イーサリアム上のプライバシーとスケーリングツールであるAztec Networkは、すでにサービスの不正使用を防止するための積極的な措置を講じているという。
ミキシングサービスへの警戒感が強まる
イーサリアム上のプライバシー強化スマートコントラクトプラットフォームであるAztec Networkは、金曜日にTwitterで、世界最大の仮想通貨取引所の1つであるFTXがAztecのサービスを利用した顧客のアカウントを「凍結」したとする顧客のクレームに対応した。
「FTXがユーザーにAztecとやり取りしないよう警告しているという報告を承知している。」と、Aztec Networkはツイートした。
イーサリアムのトレーダーがDeFiアプリケーションと個人的にやりとりすることを容易にするAztecのサービスを、「不正ユーザーとなる人物」が採用しないよう、すでに積極的な対策をとっているという。
中国のジャーナリストであるColin Wu氏は、FTXがAztecのアドレスに資金を送った顧客の1人の口座を凍結したと報じた。
Wu氏は、AztecがFTXによって「ミキシングサービスと認定された」とツイートし、取引所が顧客に同サービスの利用を避けるよう推奨していることを明らかにした。

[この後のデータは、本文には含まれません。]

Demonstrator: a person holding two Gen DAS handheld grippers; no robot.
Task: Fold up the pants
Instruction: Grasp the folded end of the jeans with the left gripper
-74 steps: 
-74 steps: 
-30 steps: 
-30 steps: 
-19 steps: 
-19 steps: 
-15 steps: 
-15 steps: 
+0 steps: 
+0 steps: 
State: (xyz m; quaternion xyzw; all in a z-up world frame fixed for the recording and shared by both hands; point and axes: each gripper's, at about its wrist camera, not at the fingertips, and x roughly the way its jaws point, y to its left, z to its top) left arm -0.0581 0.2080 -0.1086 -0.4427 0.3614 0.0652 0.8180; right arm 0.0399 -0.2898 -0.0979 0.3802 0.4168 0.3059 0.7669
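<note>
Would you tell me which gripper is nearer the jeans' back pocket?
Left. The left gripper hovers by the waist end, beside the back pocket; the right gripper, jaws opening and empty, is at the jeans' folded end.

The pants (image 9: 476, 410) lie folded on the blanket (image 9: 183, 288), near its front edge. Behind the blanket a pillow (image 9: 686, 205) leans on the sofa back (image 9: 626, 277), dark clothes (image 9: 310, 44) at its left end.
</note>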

この警告は、米国政府がイーサリアムのミキシングサービスであるトルネードキャッシュを禁止したことが物議を醸していることを受けてのものだ。
先週、米財務省は同プロトコルおよび関連するいくつかのウォレットアドレスを制裁し、米国居住者や企業が同ツールを使用することを事実上禁止した。
この動きは仮想通貨業界に広く影響を及ぼし、一部の企業やプロジェクトは、資金源の追跡を困難にするツールから距離を置くための先制措置を取っている。

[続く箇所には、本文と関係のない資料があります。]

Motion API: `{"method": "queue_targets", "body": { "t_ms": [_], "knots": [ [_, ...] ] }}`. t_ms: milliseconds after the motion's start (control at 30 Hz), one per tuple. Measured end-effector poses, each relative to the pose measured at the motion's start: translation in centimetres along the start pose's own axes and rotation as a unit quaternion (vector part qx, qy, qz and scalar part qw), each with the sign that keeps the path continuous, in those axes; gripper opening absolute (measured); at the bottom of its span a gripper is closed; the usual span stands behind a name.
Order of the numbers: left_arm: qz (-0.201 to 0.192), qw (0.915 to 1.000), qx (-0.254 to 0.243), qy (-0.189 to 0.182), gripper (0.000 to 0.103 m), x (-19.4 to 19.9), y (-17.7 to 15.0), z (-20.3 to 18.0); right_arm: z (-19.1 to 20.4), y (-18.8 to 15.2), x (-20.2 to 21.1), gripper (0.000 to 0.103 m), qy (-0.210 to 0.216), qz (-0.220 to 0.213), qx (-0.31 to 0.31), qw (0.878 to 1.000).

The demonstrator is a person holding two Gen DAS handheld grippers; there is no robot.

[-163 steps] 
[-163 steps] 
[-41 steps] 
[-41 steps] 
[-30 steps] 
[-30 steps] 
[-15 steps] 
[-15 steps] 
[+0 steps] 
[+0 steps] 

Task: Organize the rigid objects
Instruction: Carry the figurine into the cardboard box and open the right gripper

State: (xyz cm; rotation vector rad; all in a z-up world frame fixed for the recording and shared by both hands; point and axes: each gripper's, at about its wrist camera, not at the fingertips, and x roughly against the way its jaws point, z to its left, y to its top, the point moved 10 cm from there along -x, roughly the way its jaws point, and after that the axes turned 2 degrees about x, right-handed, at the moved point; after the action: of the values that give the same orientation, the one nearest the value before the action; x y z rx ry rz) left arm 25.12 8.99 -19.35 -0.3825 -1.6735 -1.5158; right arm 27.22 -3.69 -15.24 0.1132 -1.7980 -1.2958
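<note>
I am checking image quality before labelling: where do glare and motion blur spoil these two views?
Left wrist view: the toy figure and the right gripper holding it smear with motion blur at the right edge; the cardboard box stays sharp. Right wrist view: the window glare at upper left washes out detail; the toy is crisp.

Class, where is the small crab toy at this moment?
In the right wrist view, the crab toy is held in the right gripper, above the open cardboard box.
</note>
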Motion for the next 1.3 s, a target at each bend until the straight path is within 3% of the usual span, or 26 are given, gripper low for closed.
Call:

Aztecはマネーロンダリング対策を講じるものの、ユーザーのプライバシーを犠牲にするつもりはない
Aztecによると、マネーロンダリングを抑止するために、入出金の速度を遅くし、リスクのあるアドレスを特定しやすくするなどの変更をすでに実施しているとのことだ。
「我々は不正な行動を阻止するために消極的になることはない」とツイートしている。
また、同プロジェクトはTwitterを通じて、FTXに接触し、“世界の規制当局、中央集権的な取引所主体、消費者との対話を追求する “ことを約束したと述べている。
FTXはまだ公式な声明を出していないが、FTXのサム・バンクマン・フリードCEOはTwitterでこの騒動に反応し、アカウント凍結の報道が ” ガセネタ ” であったことを示唆した。
「我々は常にAML遵守のために取引を監視し、特定の取引について強化されたデューデリジェンスを行っているが、それはどの口座も凍結されたことを意味していない。」と彼はツイートしている。
一方、Aztecは今日の投稿で、サービスの不正利用を防ぐためにユーザーのプライバシーを犠牲にするつもりはないことを明らかにした。
「ユーザーのセキュリティは、プライバシーの重要な利点だ。もし我々のネットワークがユーザーに害を与えるために使われるなら、我々の使命は失敗したことになる。」